WORK TO BE COMPLETED: When you find the line with "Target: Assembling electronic" among the records below, reproduce it and each line after it exactly, ending with the line with "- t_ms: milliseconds".

PROVIDED DATA Block Start

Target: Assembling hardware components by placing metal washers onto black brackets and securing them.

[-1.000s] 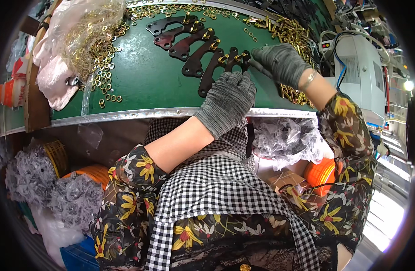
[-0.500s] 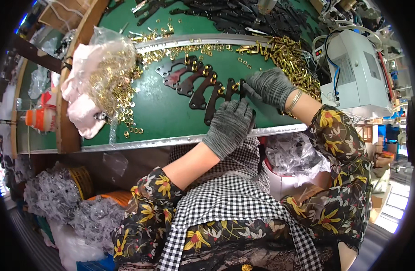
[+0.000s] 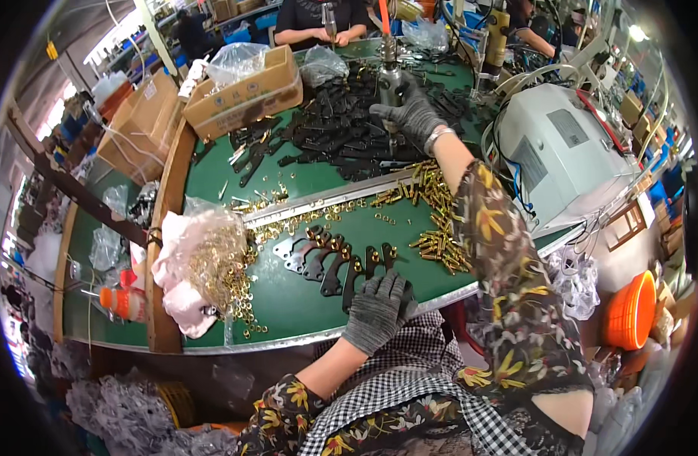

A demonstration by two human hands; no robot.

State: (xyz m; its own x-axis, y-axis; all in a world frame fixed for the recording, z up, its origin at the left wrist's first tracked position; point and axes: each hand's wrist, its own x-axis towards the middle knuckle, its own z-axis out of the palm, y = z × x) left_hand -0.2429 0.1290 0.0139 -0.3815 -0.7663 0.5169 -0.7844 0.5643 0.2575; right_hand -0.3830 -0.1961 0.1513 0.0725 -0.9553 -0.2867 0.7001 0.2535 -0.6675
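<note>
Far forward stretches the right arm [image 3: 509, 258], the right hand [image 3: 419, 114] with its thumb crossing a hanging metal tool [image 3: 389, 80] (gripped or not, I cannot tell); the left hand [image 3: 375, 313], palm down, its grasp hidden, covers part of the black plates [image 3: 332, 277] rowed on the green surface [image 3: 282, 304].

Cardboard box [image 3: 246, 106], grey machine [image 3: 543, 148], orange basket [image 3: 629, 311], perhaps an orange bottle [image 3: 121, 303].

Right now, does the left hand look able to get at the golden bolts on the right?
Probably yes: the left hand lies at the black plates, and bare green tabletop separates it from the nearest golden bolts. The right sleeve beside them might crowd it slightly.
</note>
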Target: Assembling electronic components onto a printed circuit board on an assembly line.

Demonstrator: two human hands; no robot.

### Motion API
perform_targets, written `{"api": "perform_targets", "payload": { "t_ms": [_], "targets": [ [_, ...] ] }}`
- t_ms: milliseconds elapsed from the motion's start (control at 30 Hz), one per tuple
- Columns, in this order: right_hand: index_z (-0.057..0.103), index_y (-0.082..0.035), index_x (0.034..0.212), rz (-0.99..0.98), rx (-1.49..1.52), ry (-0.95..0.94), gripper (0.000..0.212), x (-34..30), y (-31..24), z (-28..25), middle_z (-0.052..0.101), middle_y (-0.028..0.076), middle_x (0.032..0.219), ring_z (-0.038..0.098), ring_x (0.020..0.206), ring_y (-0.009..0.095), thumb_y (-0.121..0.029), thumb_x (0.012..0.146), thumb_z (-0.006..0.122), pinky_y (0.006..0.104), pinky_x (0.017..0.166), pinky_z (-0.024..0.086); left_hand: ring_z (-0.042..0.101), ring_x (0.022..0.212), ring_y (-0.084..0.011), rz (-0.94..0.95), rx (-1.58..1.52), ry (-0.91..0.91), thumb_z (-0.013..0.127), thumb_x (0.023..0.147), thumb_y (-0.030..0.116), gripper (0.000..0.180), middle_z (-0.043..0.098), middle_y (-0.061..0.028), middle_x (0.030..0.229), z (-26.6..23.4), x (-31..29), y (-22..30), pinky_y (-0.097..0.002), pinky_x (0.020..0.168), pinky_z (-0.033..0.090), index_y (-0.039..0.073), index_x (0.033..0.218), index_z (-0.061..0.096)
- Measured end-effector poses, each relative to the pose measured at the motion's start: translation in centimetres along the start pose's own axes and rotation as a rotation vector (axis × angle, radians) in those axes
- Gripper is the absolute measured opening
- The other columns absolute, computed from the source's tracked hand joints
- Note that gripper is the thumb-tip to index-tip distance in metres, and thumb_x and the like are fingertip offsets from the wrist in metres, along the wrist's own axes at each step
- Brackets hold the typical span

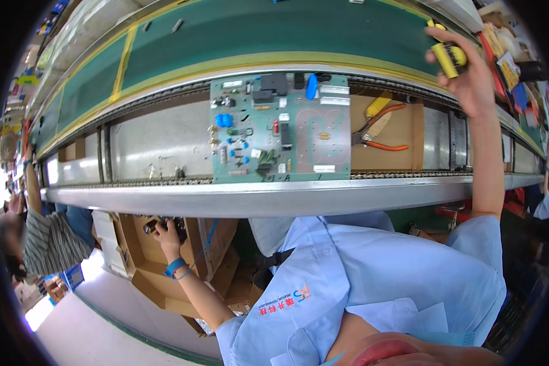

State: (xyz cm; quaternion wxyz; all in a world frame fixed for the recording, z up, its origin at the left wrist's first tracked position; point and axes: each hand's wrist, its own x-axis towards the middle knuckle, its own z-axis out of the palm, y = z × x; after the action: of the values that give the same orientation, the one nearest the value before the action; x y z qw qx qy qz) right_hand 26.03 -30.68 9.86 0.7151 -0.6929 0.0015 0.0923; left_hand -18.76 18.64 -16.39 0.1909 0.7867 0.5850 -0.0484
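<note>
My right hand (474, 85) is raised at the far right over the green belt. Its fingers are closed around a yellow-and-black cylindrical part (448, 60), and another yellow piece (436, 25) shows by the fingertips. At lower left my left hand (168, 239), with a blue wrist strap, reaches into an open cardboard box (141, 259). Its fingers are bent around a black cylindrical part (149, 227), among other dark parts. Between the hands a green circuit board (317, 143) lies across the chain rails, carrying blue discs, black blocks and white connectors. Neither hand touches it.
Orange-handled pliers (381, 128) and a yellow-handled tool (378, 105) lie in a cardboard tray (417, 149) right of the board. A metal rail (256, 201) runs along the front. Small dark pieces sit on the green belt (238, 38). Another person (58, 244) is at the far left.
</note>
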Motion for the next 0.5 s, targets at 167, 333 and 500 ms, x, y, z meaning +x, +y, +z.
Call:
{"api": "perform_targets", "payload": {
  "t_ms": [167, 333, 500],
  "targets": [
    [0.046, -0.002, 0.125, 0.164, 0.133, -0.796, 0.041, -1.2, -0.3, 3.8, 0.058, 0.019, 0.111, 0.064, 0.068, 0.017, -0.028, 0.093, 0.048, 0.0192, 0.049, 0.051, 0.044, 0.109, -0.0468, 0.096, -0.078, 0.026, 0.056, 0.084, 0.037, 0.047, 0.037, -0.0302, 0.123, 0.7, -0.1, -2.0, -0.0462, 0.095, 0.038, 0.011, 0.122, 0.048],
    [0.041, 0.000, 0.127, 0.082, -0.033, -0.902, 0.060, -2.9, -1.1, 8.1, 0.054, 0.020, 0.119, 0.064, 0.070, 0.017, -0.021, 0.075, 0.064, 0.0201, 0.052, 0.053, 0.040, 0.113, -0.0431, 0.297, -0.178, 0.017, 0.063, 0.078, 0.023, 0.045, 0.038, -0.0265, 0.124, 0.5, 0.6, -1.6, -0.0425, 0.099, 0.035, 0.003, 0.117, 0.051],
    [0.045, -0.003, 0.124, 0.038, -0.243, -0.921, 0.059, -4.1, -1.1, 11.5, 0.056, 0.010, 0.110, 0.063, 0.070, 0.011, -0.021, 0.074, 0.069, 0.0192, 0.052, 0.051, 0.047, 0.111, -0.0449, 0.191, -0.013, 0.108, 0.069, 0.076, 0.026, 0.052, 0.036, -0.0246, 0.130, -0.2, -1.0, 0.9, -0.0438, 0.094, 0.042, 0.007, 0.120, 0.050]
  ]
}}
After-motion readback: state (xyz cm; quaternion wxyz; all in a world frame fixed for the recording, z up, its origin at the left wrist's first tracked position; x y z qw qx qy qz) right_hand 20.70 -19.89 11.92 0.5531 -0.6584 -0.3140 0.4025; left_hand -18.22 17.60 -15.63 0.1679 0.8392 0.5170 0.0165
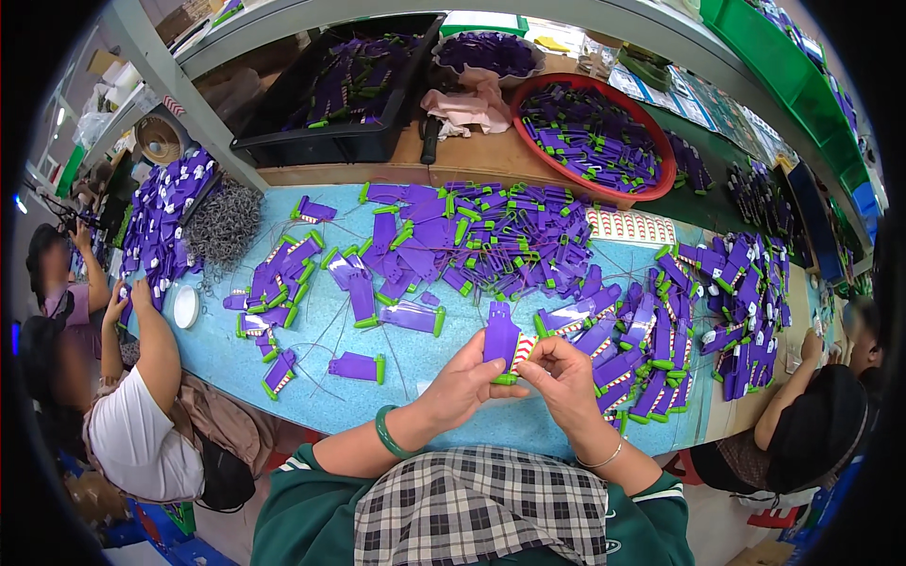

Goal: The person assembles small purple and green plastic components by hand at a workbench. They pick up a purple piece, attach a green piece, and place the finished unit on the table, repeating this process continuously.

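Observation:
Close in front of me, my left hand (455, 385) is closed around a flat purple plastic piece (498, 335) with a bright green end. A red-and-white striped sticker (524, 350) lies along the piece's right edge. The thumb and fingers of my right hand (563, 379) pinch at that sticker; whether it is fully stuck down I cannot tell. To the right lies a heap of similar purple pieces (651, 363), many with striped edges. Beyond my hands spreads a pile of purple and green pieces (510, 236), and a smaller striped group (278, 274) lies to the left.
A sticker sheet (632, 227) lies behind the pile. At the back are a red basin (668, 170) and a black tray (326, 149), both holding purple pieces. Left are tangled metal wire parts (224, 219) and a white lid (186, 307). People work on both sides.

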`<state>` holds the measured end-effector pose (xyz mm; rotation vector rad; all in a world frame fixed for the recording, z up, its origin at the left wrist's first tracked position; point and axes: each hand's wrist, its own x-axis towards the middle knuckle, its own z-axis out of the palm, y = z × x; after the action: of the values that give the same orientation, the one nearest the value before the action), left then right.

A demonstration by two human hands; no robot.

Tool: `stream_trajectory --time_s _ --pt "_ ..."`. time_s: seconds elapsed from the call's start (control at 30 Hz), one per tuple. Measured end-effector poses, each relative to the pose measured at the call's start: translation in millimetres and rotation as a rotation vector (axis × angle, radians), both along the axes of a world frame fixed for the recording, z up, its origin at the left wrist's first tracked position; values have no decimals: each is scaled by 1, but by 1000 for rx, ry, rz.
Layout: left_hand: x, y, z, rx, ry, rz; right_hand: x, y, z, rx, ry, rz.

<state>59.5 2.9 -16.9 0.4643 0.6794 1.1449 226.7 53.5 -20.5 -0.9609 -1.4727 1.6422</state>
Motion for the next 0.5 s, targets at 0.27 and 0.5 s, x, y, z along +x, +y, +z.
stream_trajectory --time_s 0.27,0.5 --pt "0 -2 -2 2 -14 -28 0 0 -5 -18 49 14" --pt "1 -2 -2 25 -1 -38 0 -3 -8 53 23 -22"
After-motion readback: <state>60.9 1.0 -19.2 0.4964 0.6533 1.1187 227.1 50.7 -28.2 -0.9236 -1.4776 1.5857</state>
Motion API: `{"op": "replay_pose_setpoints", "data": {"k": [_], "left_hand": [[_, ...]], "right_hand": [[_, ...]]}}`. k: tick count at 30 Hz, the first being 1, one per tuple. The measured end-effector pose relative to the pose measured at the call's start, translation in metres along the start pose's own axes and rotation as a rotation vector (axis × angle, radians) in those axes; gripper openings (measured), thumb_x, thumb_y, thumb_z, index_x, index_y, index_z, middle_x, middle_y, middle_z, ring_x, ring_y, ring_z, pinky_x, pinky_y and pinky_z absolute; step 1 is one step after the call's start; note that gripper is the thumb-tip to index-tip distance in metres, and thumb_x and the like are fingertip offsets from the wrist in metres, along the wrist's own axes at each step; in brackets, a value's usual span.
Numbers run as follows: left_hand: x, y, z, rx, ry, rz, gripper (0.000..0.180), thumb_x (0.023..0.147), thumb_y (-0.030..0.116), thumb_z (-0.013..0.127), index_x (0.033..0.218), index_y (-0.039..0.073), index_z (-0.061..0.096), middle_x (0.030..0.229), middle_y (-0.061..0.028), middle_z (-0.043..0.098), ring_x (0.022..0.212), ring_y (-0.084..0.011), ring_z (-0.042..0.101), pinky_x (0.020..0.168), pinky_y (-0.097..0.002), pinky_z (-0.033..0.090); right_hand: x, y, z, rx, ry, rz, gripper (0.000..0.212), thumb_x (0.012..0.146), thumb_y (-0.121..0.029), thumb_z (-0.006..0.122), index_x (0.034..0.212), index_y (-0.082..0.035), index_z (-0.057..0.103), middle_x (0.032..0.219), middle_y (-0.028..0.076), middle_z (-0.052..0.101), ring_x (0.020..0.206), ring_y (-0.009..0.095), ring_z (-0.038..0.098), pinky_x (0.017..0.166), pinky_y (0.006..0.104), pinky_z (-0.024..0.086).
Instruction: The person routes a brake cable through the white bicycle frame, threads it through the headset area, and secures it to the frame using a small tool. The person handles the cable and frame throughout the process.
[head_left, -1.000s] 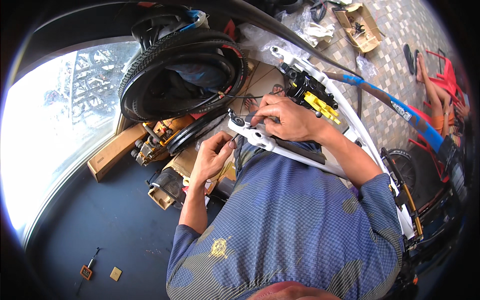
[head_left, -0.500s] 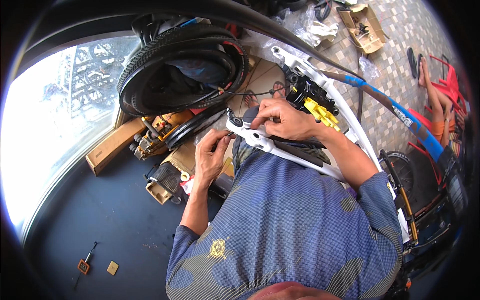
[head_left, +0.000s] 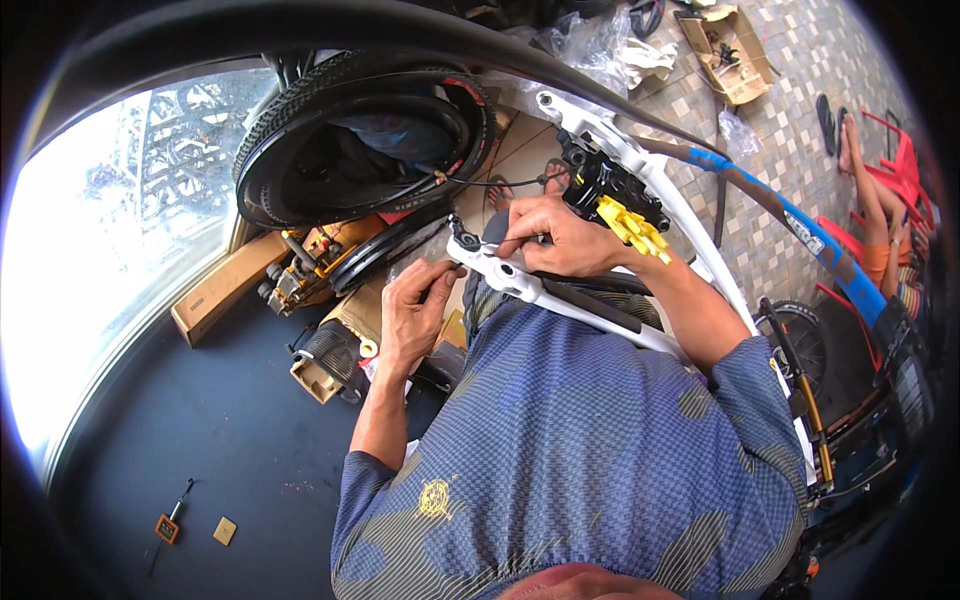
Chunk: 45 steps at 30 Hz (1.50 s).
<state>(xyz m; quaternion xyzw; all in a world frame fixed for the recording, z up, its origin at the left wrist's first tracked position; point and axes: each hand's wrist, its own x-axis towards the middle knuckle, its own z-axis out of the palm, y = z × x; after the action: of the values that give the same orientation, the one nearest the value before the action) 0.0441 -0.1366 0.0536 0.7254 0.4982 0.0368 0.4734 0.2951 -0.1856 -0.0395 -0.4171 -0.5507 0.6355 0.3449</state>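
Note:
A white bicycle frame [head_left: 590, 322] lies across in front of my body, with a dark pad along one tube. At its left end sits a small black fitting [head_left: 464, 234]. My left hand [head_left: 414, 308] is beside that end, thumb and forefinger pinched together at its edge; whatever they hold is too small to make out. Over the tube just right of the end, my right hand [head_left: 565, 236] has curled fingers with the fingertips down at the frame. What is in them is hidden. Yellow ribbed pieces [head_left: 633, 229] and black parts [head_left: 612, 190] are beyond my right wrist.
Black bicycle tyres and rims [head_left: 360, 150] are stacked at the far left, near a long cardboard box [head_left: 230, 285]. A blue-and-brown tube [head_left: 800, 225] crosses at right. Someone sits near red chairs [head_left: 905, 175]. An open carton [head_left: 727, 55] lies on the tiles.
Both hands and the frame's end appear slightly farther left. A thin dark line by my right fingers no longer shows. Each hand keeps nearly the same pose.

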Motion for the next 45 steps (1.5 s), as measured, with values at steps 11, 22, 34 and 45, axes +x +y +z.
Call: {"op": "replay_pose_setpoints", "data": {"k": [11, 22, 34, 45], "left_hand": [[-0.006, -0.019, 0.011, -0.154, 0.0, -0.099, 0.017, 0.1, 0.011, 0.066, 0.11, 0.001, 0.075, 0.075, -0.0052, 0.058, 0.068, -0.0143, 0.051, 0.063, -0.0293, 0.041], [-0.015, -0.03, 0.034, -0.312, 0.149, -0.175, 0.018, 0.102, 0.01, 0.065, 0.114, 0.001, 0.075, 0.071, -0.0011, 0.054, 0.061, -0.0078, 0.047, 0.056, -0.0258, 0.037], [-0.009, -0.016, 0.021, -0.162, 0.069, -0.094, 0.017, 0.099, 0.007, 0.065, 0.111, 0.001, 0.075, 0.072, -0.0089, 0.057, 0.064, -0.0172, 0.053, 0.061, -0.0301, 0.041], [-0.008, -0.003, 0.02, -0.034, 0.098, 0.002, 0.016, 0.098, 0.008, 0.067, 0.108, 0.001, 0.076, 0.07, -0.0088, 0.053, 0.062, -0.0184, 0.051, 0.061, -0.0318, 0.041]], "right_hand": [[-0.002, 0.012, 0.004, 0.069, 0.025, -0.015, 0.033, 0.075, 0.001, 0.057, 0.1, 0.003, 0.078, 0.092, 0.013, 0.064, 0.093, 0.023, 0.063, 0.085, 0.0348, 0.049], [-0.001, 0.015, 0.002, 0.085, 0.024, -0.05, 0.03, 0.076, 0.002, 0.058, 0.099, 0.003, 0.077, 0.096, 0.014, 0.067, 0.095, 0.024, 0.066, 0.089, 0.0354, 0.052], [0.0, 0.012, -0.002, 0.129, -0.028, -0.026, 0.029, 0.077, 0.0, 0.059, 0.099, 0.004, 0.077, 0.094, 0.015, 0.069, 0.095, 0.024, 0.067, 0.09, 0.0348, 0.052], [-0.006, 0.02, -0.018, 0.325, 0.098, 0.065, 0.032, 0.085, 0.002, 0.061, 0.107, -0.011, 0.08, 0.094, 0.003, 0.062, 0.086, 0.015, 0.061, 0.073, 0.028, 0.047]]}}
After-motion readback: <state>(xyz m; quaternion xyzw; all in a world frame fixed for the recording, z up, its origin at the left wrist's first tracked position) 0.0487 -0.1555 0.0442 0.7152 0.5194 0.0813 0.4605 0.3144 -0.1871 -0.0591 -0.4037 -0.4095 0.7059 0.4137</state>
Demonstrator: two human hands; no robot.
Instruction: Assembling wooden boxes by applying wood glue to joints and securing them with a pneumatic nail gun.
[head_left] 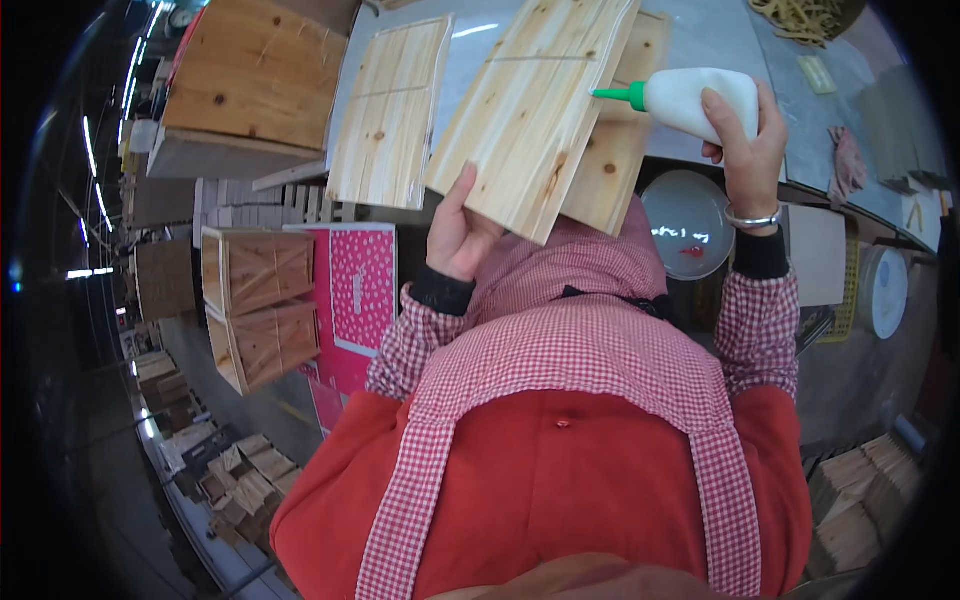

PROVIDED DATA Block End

REPLY:
Target: Assembling electronic components onto a printed circuit board on an assembly line.

Demonstrator: two human hands; no robot.

### Motion API
perform_targets, written `{"api": "perform_targets", "payload": { "t_ms": [_], "targets": [ [_, ...] ] }}`
- t_ms: milliseconds elapsed from the motion's start (control at 30 Hz), one per tuple

What the exercise asked for is complete.